• What the task requires
Find every line in the records below that contains the word "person", and copy each such line.

[[ Data, beginning ]]

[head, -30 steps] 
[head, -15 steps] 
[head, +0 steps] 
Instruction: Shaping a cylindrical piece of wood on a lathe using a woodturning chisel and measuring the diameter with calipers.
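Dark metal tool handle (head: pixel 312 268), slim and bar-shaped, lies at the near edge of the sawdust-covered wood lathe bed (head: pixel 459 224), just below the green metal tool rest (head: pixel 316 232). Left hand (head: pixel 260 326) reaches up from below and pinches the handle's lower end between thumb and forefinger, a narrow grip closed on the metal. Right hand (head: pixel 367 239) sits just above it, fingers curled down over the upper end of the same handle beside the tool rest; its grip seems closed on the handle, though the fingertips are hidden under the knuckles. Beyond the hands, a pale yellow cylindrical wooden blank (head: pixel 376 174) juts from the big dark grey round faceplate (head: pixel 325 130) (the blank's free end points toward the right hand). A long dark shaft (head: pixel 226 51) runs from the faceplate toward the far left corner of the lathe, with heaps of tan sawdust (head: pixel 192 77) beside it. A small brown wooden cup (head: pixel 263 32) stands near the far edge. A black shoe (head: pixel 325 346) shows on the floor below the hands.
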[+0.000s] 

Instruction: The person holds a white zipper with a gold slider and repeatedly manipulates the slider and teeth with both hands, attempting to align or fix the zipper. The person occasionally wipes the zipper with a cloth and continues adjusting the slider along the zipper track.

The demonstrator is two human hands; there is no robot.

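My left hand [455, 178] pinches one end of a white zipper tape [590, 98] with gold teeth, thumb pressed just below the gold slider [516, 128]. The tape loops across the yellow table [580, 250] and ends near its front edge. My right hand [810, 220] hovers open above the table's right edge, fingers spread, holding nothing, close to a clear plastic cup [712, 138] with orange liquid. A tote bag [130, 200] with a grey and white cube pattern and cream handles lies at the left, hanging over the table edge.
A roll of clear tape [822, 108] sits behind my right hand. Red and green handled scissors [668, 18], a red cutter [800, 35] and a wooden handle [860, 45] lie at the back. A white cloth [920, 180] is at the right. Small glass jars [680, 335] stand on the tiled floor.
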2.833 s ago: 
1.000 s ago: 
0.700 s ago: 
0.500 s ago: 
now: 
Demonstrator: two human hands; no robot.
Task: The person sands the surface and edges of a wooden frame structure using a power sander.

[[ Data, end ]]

• Answer space
Instruction: The person holds a white zipper with a gold slider and repeatedly manipulates the slider and teeth with both hands, attempting to align or fix the zipper. The person occasionally wipes the zipper with a cloth and continues adjusting the slider along the zipper track.
Task: The person sands the surface and edges of a wooden frame structure using a power sander.

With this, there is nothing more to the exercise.